### WHAT THE TASK ASKS:
Down to the last line, the material below should be reproduced exactly.

....................

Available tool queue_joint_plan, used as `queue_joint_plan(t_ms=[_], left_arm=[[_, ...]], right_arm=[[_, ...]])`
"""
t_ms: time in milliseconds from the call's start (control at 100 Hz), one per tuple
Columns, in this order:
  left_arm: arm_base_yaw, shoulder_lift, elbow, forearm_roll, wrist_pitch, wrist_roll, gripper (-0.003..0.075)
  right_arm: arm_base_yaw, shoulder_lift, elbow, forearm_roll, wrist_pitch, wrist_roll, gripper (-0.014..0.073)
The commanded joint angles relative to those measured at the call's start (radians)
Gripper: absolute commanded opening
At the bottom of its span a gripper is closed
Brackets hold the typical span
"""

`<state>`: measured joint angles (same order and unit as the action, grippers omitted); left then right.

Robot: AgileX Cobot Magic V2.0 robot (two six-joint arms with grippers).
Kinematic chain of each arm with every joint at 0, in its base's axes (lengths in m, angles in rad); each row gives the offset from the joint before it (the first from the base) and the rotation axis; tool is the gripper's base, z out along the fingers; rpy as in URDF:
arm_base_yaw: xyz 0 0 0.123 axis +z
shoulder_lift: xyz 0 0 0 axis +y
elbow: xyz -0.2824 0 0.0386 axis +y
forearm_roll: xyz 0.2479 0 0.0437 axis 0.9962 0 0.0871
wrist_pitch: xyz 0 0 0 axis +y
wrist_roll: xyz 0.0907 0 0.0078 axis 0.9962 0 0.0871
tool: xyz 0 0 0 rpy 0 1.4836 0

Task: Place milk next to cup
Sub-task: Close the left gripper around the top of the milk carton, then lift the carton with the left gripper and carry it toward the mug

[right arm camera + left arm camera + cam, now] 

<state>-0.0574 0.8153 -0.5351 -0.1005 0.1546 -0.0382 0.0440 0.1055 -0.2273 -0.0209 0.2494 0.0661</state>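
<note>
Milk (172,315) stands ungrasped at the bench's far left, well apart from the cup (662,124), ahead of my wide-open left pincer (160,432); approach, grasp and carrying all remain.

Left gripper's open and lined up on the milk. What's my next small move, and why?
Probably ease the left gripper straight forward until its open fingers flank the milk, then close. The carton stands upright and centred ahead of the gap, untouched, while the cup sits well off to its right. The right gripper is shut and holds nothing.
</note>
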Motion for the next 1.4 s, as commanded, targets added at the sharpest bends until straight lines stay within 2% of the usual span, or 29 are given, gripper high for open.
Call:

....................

### OUTPUT OF THE EXERCISE:
Available tool queue_joint_plan, used as `queue_joint_plan(t_ms=[_], left_arm=[[_, ...]], right_arm=[[_, ...]])`
"""
t_ms: time in milliseconds from the call's start (control at 100 Hz), one per tuple
Columns, in this order:
  left_arm: arm_base_yaw, shoulder_lift, elbow, forearm_roll, wrist_pitch, wrist_roll, gripper (-0.003..0.075)
  right_arm: arm_base_yaw, shoulder_lift, elbow, forearm_roll, wrist_pitch, wrist_roll, gripper (-0.014..0.073)
The commanded joint angles relative to those measured at the call's start (radians)
Gripper: absolute commanded opening
At the bottom of its span a gripper is closed
Brackets hold the typical span
"""

`<state>`: measured joint angles (same order and unit as the action, grippers omitted); left then right.

Robot: AgileX Cobot Magic V2.0 robot (two six-joint arms with grippers).
Kinematic chain of each arm with every joint at 0, in its base's axes (lengths in m, angles in rad); each row gives the offset from the joint before it (the first from the base) and the rotation axis; tool is the gripper's base, z out along the fingers; rpy as in URDF:
arm_base_yaw: xyz 0 0 0.123 axis +z
shoulder_lift: xyz 0 0 0 axis +y
elbow: xyz -0.2824 0 0.0386 axis +y
forearm_roll: xyz 0.2479 0 0.0437 axis 0.9962 0 0.0871
wrist_pitch: xyz 0 0 0 axis +y
wrist_roll: xyz 0.0907 0 0.0078 axis 0.9962 0 0.0871
tool: xyz 0 0 0 rpy 0 1.4836 0

Task: Place milk next to cup
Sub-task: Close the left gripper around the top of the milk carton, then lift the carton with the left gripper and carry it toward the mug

[right arm camera + left arm camera + cam, now] 

<state>-0.0574 0.8153 -0.5351 -0.1005 0.1546 -0.0382 0.0440 0.1055 -0.2273 -0.0209 0.2494 0.0661</state>
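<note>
Milk (172,315) stands ungrasped at the bench's far left, well apart from the cup (662,124), ahead of my wide-open left pincer (160,432); approach, grasp and carrying all remain.

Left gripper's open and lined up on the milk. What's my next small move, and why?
Probably ease the left gripper straight forward until its open fingers flank the milk, then close. The carton stands upright and centred ahead of the gap, untouched, while the cup sits well off to its right. The right gripper is shut and holds nothing.
</note>
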Motion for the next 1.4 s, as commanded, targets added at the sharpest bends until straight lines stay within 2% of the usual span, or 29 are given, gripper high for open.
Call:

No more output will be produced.